In [None]:
# https://www02.smt.ufrj.br/~offshore/mfs/page_01.html
import numpy as np
from zipfile import ZipFile
import pandas as pd
import matplotlib.pyplot as plt
from pprint import pprint

zip_file = ZipFile('../../datasets/MAFAULDA.zip')


FS_HZ = 50000

filenames = [
    text_file.filename 
    for text_file in zip_file.infolist()
    if text_file.filename.endswith('.csv')
]

misalign =(
    pd.read_csv(
        zip_file.open('horizontal-misalignment/1.5mm/16.7936.csv'), 
        names=['tachometer', 'ax', 'ay', 'az', 'bx', 'by', 'bz', 'mic'])
)
filenames.sort()
pprint(filenames)

### Calculate RPM from square wave tachometer signal

In [None]:
def preprocess(sequence):
    return (
        sequence
        .assign(t = lambda x: x.index * (1 / FS_HZ))
        .assign(mag_a = lambda x: np.hypot(x.ax, x.ay, x.ay))
        .assign(mag_b = lambda x: np.hypot(x.bx, x.by, x.by))
        .assign(rev = lambda x: (x.tachometer - x.shift(-1).tachometer) >= 3)
        .assign(rpm = lambda x: 60 / (x[x.rev == True].t - x[x.rev == True].shift(1).t))
        .assign(rpm = lambda x: x.rpm.fillna(method='ffill').rolling(
            (x[x.rev == True].index.values - np.roll(x[x.rev == True].index.values, 1)).max()
        ).median())  # Smooth out outliers by robust filter
        .dropna()
        .reset_index(drop=True)
        .assign(t = lambda x: x.index * (1 / FS_HZ))
        .set_index('t')
    )

df = preprocess(misalign)

In [None]:
df.describe()

In [None]:
g = df.rpm.plot(figsize=(5, 3), title='RPM', xlabel='Time [s]', ylabel='RPM')

In [None]:
df['tachometer'][:0.5].plot(figsize=(5, 3), title='Tachometer', xlabel='Time [s]', ylabel='Impuls')

###  Histograms

In [None]:
g = df.hist(figsize=(20, 10))

In [None]:
g = df[['ax', 'ay', 'az']].plot.density(figsize=(8, 5))

In [None]:
x = 1024
g = (df[['ax', 'ay', 'az']]
 .iloc[x:x+2048]
 .plot(subplots=True, figsize=(20, 10), grid=True)
)

In [None]:
g = (df[['mag_a', 'mag_b']]
 .plot(subplots=True, figsize=(20, 10), grid=True)
)

###  Q-Q plot and Kolmogorov-Smirnov test for normality

In [None]:
import statsmodels.api as sm
from scipy.stats import kstest

figure, axes = plt.subplots(2, 3, figsize=(10, 5))

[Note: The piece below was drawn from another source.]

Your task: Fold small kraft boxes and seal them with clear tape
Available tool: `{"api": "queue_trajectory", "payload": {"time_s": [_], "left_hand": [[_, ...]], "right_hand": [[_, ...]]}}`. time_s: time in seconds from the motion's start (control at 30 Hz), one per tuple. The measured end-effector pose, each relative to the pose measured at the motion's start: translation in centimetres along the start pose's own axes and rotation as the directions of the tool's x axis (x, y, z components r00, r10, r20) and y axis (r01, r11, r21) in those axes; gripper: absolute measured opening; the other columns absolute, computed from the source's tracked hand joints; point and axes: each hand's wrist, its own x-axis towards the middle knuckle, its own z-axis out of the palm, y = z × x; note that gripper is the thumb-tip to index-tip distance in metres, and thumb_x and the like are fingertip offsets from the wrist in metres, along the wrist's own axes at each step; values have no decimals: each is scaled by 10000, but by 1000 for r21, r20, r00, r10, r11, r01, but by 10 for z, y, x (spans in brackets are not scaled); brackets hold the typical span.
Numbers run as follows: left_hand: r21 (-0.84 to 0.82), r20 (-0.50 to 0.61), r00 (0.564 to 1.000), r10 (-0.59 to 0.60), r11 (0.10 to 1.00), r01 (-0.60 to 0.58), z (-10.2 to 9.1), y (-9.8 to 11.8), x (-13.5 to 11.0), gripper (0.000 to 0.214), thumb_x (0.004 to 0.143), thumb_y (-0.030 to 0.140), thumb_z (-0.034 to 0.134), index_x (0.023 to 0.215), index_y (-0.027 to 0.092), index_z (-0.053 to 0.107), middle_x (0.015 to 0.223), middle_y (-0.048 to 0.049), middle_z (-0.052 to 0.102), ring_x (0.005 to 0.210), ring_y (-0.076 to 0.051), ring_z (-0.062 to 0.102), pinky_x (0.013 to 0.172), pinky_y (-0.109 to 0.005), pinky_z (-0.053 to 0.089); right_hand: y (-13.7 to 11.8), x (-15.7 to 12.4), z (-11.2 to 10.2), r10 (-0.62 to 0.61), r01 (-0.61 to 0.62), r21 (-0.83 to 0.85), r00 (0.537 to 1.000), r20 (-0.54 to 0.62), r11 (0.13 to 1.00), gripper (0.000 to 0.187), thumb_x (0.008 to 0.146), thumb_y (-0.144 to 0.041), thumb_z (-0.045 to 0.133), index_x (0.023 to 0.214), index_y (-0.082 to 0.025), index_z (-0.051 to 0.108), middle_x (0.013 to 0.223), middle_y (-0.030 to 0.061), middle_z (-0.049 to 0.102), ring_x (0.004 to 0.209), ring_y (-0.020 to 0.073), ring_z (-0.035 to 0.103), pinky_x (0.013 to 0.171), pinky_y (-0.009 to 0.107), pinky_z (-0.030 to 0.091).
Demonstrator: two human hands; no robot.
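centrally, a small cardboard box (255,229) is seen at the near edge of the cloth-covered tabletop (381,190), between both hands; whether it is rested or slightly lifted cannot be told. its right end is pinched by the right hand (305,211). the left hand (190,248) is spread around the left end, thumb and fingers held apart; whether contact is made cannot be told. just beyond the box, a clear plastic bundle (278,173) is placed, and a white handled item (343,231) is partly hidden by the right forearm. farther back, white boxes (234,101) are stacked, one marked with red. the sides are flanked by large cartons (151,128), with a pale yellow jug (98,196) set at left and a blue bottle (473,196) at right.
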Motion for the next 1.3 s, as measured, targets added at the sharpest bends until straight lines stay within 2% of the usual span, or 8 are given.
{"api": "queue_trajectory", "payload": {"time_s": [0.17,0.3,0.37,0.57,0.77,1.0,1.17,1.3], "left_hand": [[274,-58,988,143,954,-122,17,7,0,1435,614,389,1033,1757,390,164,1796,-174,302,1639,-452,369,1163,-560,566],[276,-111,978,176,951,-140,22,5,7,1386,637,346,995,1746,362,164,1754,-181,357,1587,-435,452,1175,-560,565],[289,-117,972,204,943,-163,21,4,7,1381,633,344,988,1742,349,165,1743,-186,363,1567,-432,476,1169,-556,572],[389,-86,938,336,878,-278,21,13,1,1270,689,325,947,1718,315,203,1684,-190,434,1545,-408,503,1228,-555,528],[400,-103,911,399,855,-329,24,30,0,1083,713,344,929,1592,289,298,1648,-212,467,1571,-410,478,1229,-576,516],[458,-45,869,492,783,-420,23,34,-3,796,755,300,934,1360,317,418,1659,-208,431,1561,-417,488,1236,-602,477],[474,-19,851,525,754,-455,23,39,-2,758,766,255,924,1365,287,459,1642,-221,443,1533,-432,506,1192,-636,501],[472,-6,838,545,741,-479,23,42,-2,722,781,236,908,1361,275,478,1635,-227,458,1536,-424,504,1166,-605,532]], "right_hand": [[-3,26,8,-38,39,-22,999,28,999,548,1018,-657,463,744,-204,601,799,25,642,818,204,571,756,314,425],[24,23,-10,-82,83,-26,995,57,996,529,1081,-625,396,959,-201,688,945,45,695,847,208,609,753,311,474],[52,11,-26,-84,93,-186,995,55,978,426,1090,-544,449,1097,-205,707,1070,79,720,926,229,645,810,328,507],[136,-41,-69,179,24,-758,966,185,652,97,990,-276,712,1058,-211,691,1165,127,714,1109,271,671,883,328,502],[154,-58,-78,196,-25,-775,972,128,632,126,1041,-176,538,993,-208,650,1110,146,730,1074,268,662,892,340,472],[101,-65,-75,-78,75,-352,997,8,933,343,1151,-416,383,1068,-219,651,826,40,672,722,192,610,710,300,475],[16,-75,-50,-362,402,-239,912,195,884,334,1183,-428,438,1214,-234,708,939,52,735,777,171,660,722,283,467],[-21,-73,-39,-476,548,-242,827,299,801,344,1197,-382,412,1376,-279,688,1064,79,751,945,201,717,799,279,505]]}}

for i, col in enumerate(['ax', 'ay', 'az', 'bx', 'by', 'bz']):
    print('Normality test p-value: ', kstest(df[col], 'norm').pvalue, '(<0.05 is not normal)')
    sm.qqplot(df[col], line='45', ax = axes[i // 3, i % 3])
    
plt.tight_layout()
plt.show()

### Frequncy analysis (Spectrogram FFT)

In [None]:
fig, ax = plt.subplots(2, 1, figsize=(20, 8))

RESOLUTION = 8
WINDOW = FS_HZ // RESOLUTION
print('Window size:', WINDOW)
print('Heinsenberg rectangle')
print('Time step:', WINDOW / FS_HZ * 1000, 'ms')
print('Frequency step:', RESOLUTION, 'Hz')

pxx, freq, t, cax = ax[0].specgram(
    df.az,
    Fs=FS_HZ, 
    mode='magnitude',
    window=np.hamming(WINDOW), 
    NFFT=WINDOW, 
    noverlap=WINDOW//2
)

pxx, freq, t, cax = ax[1].specgram(
    df.mag_b,
    Fs=FS_HZ, 
    mode='magnitude',
    window=np.hamming(WINDOW), 
    NFFT=WINDOW, 
    noverlap=WINDOW//2
)

ax[0].set_xlabel('Time [s]')
ax[0].set_ylabel('Frequency [Hz]')
#ax[0].set_ylim(700, 1200)
g = plt.colorbar(cax, ax=ax)

### Orbitals from RMS

In [None]:
n = 100
ts = 1000
fig, ax = plt.subplots(1, 3, figsize=(20, 5))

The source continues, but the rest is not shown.